The TAKE with MaryAlice Parks
Two U.S. presidents Thursday warned about persistent threats against the country's voting systems -- albeit they argued from very different sides, in stark disagreement about what is actually jeopardizing the integrity of elections.
"We may no longer have to guess the number of jelly beans in a jar in order to cast a ballot, but even as we sit here, there are those in power who are doing their darnedest to discourage people from voting by closing polling locations and targeting minorities and students with restrictive ID laws and attacking our voting rights with surgical precision," former President Barack Obama said during his eulogy for the late congressman and civil rights leader John Lewis during his funeral in Atlanta.
Though he did not mention President Donald Trump by name, Obama went on to blast leaders such as Trump, who have even questioned the postal service this year "in the run-up to an election that's going to be dependent on mail-in ballots so people don't get sick."
The comments from 44 felt like a direct response to a shocking tweet just hours before from 45, though they were likely written well in advance.
Republican leaders were quick to shoot down Trump's suggestion Thursday that Election Day should possibly be moved. Any change of date would take an act from Congress.
He hedged on that tweet at a later briefing, but Trump doubled down in his criticism of mail-in voting late Thursday, when he argued that results should be known on election night. Of course, that would be nearly impossible if mail-in and absentee voting continues at the high rates seen this spring and summer.
With his controversial statements, Trump is strong-arming Democrats to go on the record over and over again to reassure voters that this election will be fair, ahead of any unforeseen or unanticipated forms of voter suppression between now and Election Day. Trump may be backing Democrats into a tricky corner, by forcing them to defend mail-in voting systems, which could greatly expand access, but could also be messy if implemented too hastily.
The RUNDOWN with Kendall Karson
For Democrats, when President Obama does it, it's considered en vogue.

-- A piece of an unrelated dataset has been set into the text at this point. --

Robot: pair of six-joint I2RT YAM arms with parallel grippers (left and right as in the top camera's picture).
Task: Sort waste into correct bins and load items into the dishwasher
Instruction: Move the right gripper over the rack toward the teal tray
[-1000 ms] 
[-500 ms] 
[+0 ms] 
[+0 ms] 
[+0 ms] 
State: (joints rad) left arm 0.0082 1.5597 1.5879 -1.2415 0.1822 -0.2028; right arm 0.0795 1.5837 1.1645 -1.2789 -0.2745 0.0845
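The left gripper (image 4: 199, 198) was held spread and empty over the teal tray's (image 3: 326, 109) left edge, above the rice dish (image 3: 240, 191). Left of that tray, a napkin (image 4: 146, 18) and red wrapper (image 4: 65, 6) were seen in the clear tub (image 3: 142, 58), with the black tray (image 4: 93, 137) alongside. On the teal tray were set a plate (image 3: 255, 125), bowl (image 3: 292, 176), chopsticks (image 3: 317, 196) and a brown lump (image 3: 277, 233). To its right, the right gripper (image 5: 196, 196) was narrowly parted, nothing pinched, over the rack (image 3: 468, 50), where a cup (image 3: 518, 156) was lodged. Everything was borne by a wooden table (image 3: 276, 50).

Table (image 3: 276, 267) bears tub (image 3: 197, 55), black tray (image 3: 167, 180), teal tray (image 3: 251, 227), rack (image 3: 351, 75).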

In the middle of a passionate eulogy of the late Congressman John Lewis, Obama implored both those before him inside Ebenezer Baptist Church in Atlanta, and the country at large, to push beyond reforms of the past, and honor the civil rights icon by fundamentally changing key tenets around voting rights, such as passing legislation to automatically register all Americans to vote, providing statehood to Washington, D.C., and Puerto Rico, making Election Day a national holiday and ending partisan gerrymandering.

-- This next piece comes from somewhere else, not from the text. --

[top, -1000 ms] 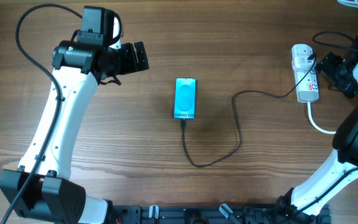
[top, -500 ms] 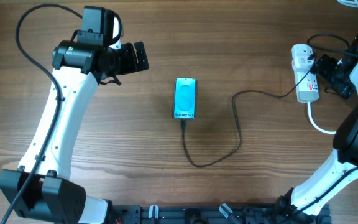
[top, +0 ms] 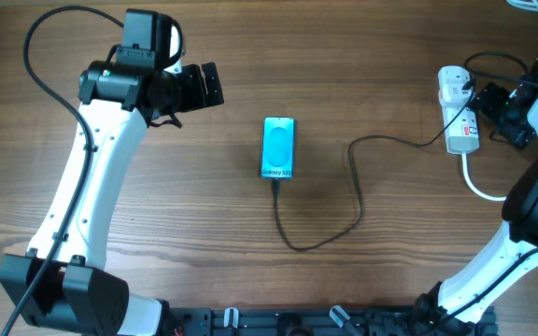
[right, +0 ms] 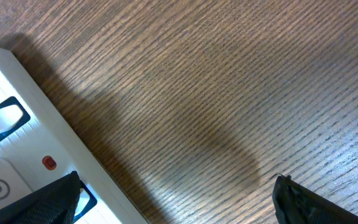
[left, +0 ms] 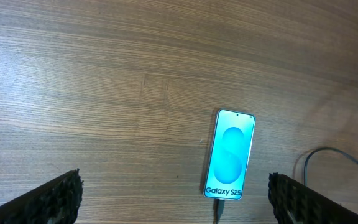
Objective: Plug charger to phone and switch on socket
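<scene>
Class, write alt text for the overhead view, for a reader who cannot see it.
A phone lies screen-up at centre, a black charger cable looping from its lower edge to the white socket strip at right. The left gripper, open, is up-left of the phone; the right gripper, open, beside the strip.

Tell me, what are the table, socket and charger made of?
The table looks like matte wood or wood-look laminate, going by its grain lines. The socket seems smooth white plastic. The charger cable looks rubbery black, judging by its loose curves.

Phone [top: 278, 147] flat mid-table, screen cyan; charger [top: 359, 201] at its lower edge, looping to white socket [top: 458, 117].
</scene>
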`<state>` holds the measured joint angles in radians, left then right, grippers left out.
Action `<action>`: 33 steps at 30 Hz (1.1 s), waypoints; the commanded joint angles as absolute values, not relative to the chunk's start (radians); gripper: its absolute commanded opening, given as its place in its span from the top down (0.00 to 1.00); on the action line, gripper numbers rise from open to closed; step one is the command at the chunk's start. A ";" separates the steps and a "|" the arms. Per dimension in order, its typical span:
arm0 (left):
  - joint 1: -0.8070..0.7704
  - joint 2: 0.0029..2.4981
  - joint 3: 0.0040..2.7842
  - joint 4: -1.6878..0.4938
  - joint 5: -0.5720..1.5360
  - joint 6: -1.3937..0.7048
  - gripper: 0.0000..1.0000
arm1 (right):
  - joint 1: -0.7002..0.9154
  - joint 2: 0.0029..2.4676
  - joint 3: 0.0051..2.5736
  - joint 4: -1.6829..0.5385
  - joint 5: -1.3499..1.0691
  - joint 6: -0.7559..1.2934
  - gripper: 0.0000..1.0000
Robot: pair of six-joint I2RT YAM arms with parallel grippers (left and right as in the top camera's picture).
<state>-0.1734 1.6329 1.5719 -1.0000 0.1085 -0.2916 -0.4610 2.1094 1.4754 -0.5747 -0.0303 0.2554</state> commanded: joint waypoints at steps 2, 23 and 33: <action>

"And if all this takes eliminating the filibuster, another Jim Crow relic, in order to secure the God-given rights of every American, then that's what we should do," he urged from the lectern.
His appeal, and call to scrap the filibuster, puts him ahead of his former vice president, the current Democratic nominee -- a dynamic not too dissimilar from when Joe Biden stepped out ahead of Obama on the issue of same-sex marriage by sharing his support before the then-president.

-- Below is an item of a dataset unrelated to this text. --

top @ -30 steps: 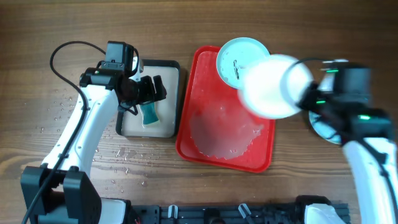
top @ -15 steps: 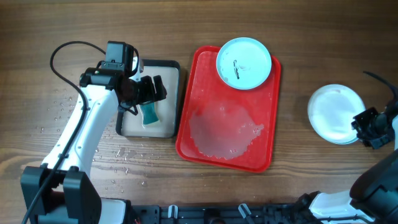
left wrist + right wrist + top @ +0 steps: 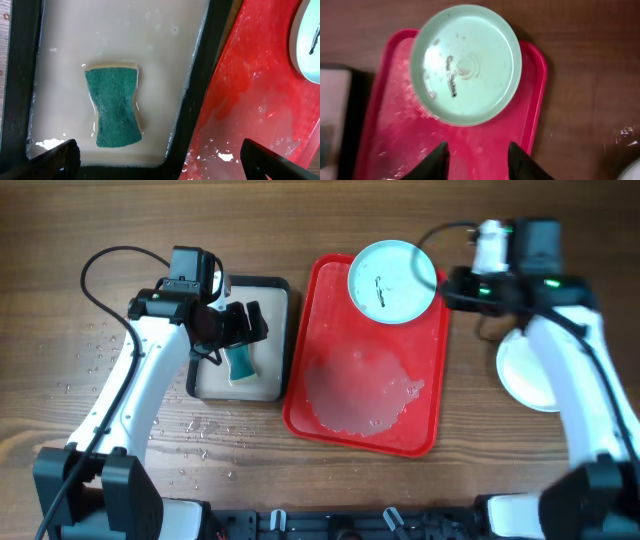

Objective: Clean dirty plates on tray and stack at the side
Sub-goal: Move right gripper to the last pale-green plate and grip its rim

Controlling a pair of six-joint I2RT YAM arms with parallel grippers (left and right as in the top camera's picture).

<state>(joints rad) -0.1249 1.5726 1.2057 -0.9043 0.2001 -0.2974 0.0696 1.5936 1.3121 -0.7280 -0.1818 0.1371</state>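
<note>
A pale blue plate (image 3: 392, 282) with black smears lies at the far end of the red tray (image 3: 330, 405). It also shows in the right wrist view (image 3: 465, 65), with the tray (image 3: 385, 145) under it. A white plate (image 3: 525, 375) lies on the table right of the tray, partly under my right arm. My right gripper (image 3: 452, 286) (image 3: 477, 157) is open and empty, just right of the blue plate above the tray's far right corner. My left gripper (image 3: 240, 325) (image 3: 160, 167) is open and empty above a green sponge (image 3: 114, 107).
The sponge (image 3: 240, 363) lies in a wet black-rimmed beige tray (image 3: 275, 290) (image 3: 165, 30) left of the red tray. The red tray (image 3: 250, 100) is wet, with a soapy film in its middle. Water drops dot the table at the left.
My right arm carried the white plate to the right, left it on the table, then swung back to the blue plate. The left arm has not moved.
</note>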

Biden, a staple of the Senate himself after a 36-year career, has long been a protector of its rules and traditions as well as a champion of bipartisanship. He previously said he does not support getting rid of the procedural tactic, although he more recently expressed an openness to debating ending the filibuster, without ever landing at a firm endorsement.
"I think it's gonna depend on how obstreperous they become," he said earlier this month during a discussion with newspaper columnists, acknowledging, "I have not supported the elimination of the filibuster because it's been used as often ... the other way around [for Republicans' benefit], but I think you have to just take a look at it."
Biden has yet to publicly respond to Obama's suggestion, but his former chief rival, Sen. Bernie Sanders, I-Vt., who also had been opposed to abolishing the tool, changed his tune on Thursday.
"President Obama is absolutely right. It is an outrage that modern-day poll taxes, gerrymandering, ID requirements and other forms of voter suppression still exist today. We must pass a comprehensive agenda to guarantee the rights and dignity of everyone in this country. And that means, among other things, reauthorizing and expanding the Voting Rights Act, for which Congressman John Lewis put his life on the line," Sanders said. "As President Obama said, if that requires us to eliminate the filibuster, then that is what we must do."
The pressure is now on Biden, Democrats' soon-to-be anointed leader, to set the party's direction, even as he has been resistant to embrace some of the largest systematic reforms some Democrats feel are long overdue.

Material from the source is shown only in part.